Hi Dottie, You wrote:
> is the greatest of all Rembrandts work in your mind
> pertaining to the Christ?
There are so many Dottie that it's hard to really chose. I am struck by one
that I can't find online where the Christ-child is the only sorce of light
in the painting.
I also think that a study of his self-portriats over the course of his life,
is a great example of him coming to know the Christ within himself.
> In looking at the picture offered up I am struck byhttp://makeashorterlink.com/?O23221497
> the one surrounded by blinding light or actually is
> blinding light. What is that all about? Also I am
> confused to exactly who is being portrayed as Judas:
> is it the one in all black bent down to the left or
> the man to the right with his hands in the air. I
> checked out two different pictures on the site.
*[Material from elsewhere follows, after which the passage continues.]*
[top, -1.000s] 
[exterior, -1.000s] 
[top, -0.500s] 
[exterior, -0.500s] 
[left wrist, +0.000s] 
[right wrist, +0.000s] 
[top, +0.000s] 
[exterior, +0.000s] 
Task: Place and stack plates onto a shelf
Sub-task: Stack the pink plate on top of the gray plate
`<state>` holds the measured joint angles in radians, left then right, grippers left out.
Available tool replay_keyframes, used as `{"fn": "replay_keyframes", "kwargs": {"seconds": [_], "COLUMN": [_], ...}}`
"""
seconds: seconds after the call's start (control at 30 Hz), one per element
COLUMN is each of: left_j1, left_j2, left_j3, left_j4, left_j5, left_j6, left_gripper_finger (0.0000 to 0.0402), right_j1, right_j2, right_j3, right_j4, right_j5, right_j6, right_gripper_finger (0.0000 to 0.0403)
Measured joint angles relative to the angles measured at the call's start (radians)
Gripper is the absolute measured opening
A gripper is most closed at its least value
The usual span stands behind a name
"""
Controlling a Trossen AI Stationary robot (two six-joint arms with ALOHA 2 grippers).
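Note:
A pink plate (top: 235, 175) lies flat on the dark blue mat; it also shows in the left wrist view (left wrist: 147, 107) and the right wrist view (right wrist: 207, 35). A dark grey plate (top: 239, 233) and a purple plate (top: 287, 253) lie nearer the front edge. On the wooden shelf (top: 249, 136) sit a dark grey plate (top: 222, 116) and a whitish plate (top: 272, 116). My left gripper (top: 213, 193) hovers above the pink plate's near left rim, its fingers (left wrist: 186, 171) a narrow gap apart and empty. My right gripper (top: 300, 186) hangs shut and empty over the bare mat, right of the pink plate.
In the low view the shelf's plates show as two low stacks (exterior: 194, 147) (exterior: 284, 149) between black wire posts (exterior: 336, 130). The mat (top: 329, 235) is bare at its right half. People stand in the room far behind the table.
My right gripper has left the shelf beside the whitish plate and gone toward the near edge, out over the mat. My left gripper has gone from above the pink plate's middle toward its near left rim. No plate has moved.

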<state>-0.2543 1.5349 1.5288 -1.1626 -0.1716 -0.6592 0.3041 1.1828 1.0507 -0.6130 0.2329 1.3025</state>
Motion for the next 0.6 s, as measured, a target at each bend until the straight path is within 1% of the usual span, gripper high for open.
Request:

Judas is the one kneeling with his hands clasped and if you can make it out,
there is a look of anguish on his face. He has returned the silver coins to
the treacherous Pharisees, some of which are shunning him, and others are
looking at him in awe, as he begs for forgiveness. Here is a little excerpt
from an essay that I wrote about him a couple of years ago that I called
"Rembrandt and the evolution of Human freedom":
"One of Rembrandt's early paintings is a profound example of the beginnings
of the expression of his own inner freedom: "Judas returning the Thirty
Pieces of silver" was painted when he was just 23 years old. Here is a
picture that is not a typical portrayal of a Biblical theme. In the bottom
center we see soft glancing light cast partially onto the silver pieces that
have been strewn onto the floor by the obviously tormented Judas, who is
kneeling and clutching his hands in anguish. The closest of the group of
treacherous Pharisees who commissioned him is gesturing with his hand and
turning his head in disgust, as he greedily discusses amongst his
conspirators their recent triumph.
Rembrandt's willingness to portray Judas in this manner shows us a not too
common ability to see a traitor as a human being -- a human being who is in
pain and obviously wishing to redeem himself. This is a prime example of an
aspect of inner freedom. A freedom from the one-sidedness of condemnation,
and also the freedom that is offered in the ability to forgive. That
Rembrandt could portray this kind of empathy at such a young age is indeed
> In reading the gospels I clearly felt that Judas was
> set up in a way. Then I came to understand that Satan
> entered in 'after' Jesus okayed for it to be. It was
> on Jesus' word that the final leg of the journey began
> and it was with a little push from Jesus as well.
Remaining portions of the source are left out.